Work item: Every line from the one with "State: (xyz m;" to the one with "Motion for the", including those two, is to be copied exactly; all other lines of the entries below are left out.

=== Task inputs ===

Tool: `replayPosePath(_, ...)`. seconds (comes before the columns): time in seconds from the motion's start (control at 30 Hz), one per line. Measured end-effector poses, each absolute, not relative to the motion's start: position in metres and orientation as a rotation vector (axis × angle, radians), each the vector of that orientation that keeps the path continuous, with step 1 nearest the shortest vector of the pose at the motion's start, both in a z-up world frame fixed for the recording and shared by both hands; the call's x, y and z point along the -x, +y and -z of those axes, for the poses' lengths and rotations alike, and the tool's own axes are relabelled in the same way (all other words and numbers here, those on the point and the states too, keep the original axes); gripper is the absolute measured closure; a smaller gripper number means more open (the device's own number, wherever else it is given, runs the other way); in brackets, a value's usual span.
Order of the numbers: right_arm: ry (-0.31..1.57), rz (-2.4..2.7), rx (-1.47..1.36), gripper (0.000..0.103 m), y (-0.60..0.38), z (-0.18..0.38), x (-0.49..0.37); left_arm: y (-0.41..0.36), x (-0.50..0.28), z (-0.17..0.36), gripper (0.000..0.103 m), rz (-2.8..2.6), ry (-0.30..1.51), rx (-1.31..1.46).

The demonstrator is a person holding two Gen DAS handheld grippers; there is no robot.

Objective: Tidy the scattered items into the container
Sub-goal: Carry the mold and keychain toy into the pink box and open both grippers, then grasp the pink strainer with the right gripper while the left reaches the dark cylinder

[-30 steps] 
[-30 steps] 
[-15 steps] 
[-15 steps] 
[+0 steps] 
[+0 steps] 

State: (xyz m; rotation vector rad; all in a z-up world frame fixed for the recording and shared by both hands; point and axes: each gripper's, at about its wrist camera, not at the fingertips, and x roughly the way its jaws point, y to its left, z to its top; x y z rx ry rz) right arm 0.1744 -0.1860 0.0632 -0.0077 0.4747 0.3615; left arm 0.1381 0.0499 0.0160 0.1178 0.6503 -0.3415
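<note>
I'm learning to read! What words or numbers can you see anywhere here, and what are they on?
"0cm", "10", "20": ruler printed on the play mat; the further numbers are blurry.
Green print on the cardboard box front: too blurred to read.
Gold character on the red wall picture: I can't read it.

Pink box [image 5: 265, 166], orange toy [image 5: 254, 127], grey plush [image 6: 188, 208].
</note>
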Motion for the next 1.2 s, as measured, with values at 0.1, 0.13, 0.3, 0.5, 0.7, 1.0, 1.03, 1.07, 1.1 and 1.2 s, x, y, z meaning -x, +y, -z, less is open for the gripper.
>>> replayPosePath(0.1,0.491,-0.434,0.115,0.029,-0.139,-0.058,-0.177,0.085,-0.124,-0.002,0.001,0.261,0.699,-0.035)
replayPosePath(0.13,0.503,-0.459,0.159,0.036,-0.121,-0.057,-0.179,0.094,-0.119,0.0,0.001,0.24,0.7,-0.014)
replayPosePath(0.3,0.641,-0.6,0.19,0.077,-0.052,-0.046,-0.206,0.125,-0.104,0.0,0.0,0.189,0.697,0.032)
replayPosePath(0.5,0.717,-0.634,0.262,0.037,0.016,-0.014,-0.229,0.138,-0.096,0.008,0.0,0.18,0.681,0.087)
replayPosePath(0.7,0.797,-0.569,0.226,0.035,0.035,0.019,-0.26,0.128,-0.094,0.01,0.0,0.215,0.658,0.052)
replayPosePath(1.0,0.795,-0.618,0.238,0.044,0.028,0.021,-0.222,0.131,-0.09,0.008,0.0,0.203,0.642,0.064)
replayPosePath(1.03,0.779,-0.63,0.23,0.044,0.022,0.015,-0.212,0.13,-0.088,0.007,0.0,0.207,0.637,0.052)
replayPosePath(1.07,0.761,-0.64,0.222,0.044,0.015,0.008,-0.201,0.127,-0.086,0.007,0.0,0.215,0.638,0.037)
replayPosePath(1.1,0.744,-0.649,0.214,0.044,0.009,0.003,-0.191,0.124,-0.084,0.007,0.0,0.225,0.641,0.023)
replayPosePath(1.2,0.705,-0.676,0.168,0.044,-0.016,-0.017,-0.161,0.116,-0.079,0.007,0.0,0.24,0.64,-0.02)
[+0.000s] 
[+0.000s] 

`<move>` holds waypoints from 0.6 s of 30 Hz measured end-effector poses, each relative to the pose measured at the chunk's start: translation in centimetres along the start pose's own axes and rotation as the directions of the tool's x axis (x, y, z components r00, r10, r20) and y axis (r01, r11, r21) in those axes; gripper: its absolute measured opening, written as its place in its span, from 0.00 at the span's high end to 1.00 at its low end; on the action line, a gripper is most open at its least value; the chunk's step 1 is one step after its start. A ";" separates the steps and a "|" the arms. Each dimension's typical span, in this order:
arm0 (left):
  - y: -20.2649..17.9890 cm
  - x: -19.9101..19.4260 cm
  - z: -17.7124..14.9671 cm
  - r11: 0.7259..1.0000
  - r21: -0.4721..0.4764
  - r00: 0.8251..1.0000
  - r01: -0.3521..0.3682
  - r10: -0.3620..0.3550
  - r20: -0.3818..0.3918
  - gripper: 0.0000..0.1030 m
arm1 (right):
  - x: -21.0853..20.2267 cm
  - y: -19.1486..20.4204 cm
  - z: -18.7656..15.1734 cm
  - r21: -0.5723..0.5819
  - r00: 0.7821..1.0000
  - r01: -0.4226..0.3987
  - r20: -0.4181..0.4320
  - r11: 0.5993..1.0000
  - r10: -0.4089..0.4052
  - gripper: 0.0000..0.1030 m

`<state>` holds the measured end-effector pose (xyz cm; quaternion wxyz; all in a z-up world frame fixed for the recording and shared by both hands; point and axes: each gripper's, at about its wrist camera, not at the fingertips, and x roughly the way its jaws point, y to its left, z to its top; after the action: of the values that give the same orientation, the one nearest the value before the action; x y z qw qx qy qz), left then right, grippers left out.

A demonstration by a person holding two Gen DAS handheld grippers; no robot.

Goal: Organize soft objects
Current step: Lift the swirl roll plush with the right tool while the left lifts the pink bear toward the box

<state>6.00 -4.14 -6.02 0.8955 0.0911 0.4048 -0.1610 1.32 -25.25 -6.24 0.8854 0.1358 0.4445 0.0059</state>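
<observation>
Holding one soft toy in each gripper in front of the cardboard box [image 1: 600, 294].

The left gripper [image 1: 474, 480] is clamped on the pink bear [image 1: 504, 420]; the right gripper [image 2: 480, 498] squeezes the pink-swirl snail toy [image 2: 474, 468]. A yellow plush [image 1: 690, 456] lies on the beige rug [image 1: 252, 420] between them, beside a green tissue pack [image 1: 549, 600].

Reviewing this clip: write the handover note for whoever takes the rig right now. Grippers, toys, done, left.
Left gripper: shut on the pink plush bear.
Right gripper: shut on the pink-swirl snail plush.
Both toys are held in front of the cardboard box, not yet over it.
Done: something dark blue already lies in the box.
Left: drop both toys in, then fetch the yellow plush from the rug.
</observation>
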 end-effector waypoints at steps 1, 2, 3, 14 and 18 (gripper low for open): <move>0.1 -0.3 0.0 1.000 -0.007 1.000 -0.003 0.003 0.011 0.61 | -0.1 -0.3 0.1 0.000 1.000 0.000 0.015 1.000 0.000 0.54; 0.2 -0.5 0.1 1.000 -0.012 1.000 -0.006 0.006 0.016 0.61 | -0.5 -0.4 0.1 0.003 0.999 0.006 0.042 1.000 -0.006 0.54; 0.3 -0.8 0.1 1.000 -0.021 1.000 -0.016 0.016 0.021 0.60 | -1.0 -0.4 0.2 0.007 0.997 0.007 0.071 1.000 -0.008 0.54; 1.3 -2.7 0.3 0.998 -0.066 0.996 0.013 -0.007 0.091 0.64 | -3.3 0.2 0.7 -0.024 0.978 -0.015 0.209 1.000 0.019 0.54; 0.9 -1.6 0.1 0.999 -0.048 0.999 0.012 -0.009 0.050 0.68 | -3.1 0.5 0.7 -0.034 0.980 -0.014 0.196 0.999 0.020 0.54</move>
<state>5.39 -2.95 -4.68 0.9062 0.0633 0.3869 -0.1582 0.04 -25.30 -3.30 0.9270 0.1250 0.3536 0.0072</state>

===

Exercise output:
State: (xyz m; rotation vector rad; all in a z-up world frame fixed for the recording and shared by both hands; point and axes: each gripper's, at about its wrist camera, not at the fingertips, and x roughly the way its jaws point, y to its left, z to its top; x y z rx ry rz) right arm 0.1744 -0.1860 0.0632 -0.0077 0.4747 0.3615; left arm 0.1381 0.0499 0.0160 0.1178 0.6503 -0.3415
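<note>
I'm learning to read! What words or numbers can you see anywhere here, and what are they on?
"0cm", "10", "20": ruler printed on the play mat; the further numbers are blurry.
Green print on the cardboard box front: too blurred to read.
Gold character on the red wall picture: I can't read it.

Pink box [image 5: 265, 166], orange toy [image 5: 254, 127], grey plush [image 6: 188, 208].
</note>
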Motion for the next 1.2 s, as measured, with values at 0.1, 0.13, 0.3, 0.5, 0.7, 1.0, 1.03, 1.07, 1.1 and 1.2 s, x, y, z meaning -x, +y, -z, less is open for the gripper.

Work on the exercise is now concluded.